The WMCS mathematics teaching framework

Fig. 4
figure 4

An example of a lesson plan developed for a LS cycle

The lesson plan above was developed in a LS cycle where the selected topic was the Hyperbola graph (taught in Grade 10 in our schools), with particular focus on the parameters a and q in the general equation \( y = \frac{a}{x} + q \).

Adler and Ronda (2017a) provide a full description of this lesson, and how it informs and is informed by MDI. It was the second lesson in the cycle, and thus the plan below is a revised version of the first lesson, following reflection on the first lesson where the range of examples, their representational forms and the task demands, together with attention to language use had been discussion. Notice first examples 1–6 in column 1 where \(\frac{2}{x}\) and 3 remain invariant, but signs and operations are varied, as is the order of terms in example 6. The intention of focusing learners’ attention on a and q through these variations is clear in the teacher’s elaboration of the explanation and learner participation columns. Her goal for students to articulate how the graphs and equations are the same and different, and so build their explanatory communication, is visible in the middle column.
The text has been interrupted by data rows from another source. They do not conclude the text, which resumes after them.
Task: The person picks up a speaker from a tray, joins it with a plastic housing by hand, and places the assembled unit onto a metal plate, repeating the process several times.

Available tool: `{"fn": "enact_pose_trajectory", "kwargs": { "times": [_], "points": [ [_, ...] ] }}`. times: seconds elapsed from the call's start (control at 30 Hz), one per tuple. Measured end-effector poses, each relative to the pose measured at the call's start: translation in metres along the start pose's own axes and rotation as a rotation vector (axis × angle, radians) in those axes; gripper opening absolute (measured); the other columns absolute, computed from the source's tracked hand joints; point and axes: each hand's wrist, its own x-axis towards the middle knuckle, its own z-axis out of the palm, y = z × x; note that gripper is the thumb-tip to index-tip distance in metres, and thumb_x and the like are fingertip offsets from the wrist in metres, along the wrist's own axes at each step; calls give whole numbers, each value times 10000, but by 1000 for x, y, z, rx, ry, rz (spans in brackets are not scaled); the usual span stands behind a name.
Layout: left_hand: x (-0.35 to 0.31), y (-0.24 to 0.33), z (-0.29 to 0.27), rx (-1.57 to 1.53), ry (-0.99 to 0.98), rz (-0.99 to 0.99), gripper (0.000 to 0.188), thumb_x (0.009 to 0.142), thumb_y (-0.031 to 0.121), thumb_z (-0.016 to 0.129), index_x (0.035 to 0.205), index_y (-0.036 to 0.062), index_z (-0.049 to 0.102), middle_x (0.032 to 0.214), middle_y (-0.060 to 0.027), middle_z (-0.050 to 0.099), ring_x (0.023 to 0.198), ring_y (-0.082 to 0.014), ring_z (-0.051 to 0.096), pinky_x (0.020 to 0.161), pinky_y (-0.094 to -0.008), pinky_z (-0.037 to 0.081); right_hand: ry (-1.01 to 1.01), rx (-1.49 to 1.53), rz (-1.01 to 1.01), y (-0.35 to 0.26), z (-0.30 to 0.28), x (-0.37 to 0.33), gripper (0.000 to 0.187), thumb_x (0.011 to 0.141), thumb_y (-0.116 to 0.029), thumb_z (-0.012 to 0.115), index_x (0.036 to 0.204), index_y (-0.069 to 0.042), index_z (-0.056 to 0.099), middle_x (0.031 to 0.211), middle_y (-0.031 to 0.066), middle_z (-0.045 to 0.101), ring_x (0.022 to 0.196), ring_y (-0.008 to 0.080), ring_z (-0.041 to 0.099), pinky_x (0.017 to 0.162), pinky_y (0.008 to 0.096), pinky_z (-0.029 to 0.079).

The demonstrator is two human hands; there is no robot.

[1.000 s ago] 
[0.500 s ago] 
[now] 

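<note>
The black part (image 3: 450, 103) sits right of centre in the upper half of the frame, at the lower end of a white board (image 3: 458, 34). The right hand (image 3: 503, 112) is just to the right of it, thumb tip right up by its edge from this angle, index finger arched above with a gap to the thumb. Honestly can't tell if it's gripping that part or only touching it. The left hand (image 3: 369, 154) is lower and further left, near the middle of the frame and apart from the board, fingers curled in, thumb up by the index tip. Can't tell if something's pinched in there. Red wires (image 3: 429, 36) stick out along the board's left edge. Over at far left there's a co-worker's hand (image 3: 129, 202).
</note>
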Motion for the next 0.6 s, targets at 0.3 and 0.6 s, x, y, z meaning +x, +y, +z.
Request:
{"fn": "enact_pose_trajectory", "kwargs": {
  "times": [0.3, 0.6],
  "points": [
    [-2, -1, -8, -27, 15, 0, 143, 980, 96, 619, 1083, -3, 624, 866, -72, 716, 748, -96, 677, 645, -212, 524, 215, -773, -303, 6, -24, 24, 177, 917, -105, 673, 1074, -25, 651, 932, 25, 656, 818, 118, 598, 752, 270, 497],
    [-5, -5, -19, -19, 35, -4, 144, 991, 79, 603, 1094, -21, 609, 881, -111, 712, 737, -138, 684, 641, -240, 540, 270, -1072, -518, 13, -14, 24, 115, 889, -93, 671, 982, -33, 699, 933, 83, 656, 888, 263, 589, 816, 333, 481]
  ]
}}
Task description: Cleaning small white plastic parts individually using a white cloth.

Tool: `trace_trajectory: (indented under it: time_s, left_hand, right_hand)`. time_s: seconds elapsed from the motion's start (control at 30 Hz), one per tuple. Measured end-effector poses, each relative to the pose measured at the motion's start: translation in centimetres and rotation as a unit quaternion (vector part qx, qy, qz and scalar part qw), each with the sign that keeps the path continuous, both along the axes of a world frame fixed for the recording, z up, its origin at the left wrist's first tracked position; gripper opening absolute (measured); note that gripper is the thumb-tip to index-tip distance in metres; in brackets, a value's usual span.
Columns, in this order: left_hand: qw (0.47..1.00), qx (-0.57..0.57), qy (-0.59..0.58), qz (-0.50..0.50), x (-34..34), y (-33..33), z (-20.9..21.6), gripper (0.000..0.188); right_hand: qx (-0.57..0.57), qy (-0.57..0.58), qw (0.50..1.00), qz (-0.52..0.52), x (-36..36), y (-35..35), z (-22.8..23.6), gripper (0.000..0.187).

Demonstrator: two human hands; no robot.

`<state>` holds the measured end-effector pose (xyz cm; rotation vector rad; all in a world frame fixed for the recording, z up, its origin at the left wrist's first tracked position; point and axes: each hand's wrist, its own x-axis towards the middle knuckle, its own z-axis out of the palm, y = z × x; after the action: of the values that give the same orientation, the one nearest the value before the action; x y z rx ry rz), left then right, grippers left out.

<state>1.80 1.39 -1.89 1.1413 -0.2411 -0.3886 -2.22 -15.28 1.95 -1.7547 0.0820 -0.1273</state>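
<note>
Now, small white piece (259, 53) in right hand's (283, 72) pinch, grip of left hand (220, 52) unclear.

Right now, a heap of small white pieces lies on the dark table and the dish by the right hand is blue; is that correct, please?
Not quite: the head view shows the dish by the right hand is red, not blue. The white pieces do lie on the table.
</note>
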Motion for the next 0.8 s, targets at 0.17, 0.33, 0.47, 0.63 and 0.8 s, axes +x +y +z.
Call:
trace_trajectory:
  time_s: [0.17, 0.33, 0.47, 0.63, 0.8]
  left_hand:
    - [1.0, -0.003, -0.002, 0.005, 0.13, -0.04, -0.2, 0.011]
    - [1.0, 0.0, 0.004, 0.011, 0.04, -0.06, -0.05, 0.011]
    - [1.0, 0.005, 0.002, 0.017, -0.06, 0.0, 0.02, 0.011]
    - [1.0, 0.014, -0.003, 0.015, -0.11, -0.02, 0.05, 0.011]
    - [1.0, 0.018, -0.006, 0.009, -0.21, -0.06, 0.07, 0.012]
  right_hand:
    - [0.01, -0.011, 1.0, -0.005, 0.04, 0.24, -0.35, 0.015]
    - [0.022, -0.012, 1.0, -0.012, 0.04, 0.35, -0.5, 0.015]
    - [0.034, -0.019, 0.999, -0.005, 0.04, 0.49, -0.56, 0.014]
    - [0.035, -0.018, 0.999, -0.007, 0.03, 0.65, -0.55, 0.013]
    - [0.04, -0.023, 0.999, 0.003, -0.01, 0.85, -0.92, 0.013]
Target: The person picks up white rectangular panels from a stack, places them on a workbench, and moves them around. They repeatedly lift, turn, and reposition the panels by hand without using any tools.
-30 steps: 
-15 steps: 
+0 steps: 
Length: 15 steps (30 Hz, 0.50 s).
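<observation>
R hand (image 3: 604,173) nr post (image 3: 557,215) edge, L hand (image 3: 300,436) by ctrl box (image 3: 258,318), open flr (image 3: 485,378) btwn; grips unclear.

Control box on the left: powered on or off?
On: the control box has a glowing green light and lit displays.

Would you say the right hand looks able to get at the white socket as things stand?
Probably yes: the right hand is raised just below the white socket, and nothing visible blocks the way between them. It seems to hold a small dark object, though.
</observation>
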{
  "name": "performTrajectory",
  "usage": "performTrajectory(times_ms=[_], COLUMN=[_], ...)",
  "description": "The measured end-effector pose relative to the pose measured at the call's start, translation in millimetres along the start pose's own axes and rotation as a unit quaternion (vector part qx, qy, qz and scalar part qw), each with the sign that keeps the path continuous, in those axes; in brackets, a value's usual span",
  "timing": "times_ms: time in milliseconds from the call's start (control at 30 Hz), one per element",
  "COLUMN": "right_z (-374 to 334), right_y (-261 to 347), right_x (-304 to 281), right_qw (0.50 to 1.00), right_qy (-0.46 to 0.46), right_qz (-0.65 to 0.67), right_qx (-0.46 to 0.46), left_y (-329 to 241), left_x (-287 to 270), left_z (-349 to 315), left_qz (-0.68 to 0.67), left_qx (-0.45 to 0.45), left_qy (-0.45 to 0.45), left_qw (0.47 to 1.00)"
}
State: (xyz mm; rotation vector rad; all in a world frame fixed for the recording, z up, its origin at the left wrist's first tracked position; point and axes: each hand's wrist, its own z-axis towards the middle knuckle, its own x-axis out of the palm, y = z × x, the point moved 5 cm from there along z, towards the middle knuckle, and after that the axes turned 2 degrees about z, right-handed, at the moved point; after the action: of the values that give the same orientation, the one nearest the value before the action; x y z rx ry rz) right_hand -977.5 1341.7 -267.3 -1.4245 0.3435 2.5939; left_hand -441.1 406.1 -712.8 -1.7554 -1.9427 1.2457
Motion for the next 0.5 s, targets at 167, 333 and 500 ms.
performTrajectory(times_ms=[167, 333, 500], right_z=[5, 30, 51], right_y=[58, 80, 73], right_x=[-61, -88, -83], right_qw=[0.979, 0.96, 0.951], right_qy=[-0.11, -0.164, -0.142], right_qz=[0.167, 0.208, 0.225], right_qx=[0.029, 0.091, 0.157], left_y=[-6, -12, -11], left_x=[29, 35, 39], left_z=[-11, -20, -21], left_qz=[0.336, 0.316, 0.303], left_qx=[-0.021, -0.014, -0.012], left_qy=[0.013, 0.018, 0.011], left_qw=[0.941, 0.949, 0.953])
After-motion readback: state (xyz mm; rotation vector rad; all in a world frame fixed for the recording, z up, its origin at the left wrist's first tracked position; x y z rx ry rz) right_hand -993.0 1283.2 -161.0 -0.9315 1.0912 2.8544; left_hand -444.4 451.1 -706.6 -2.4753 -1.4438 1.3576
Our structuring of LS by MDI is instructive and productive, and we are currently in the process of describing our experience and reporting our results in relation to how LS provides a learning space for all participants (the teachers, their students and ourselves as researchers) (Alshwaikh & Adler, 2017a), and one too where conflicts arise, within and between teachers and researchers in terms of simultaneous commitments to the LS process, teaching and student needs (Alshwaikh & Adler, 2017b).

MDI—Its Role and Nature as a Boundary Object

In earlier work on MDI (focused mainly on examples and explanations) we described how we were using this across “researcher and practitioner communities” (Venkat & Adler, 2013).Footnote 2 We noted our concern to engage with and impact on teachers’ ‘common-sense discourse’ (Brown (1997), cited in Hargreaves (1999)) and thus created “research-based artifacts and designed specifically for trialing in the overlapping ‘boundary’ region of the communities of research and classroom practice” (Venkat & Adler, 2013, p. 3). Star and Griesemer (1989) refer to such artifacts as ‘boundary objects’ that are “plastic enough to adapt to local needs and constraints of the several parties employing them, yet robust enough to maintain a common identity across sites. They are weakly structured in common use, and become strongly structured in individual site use.’ (p. 393). In this paper I have shown how we have used the MDI framework across research on teaching, and in the practice of PD and classroom mathematics teaching. I have argued that its ‘strong structuring’ as a research tool has enabled nuanced disaggregation of elements of practice, and a developmental trajectory for working on teaching. I hope to have also illustrated that as a boundary object, it is iterative in nature, and flexible (strong yet bending). MDI is a living framework that is simultaneously unifying and differentiating in our project. Hence our view that it is powerful.

Concluding Comments

It is important to end this paper by returning to the context of MDI and its roots. This relates back to introductory comments about educational outcomes and poverty and the significance of instruction in disadvantaged communities. We thus understand that MDI is deeply implicated in, but only a part of a set of practices and conditions that produce poor performance across our schools. It matters deeply, how mathematical discourse in instruction supports (or not) mathematical learning. And just as context has been pivotal in the emergence and construction of MDI so too is it important to conclude by stating (the obvious) that MDI is an inherently social product, a function of where you work, with whom and on what. MDI has been shaped by the context of its emergence. It has also been shaped by and hopefully will shape the field of (mathematics) education research. Critically, it has been developed through ongoing interaction with colleagues, postdoctoral fellows and doctoral students. Key collaborators are visible in the various references to our ongoing work.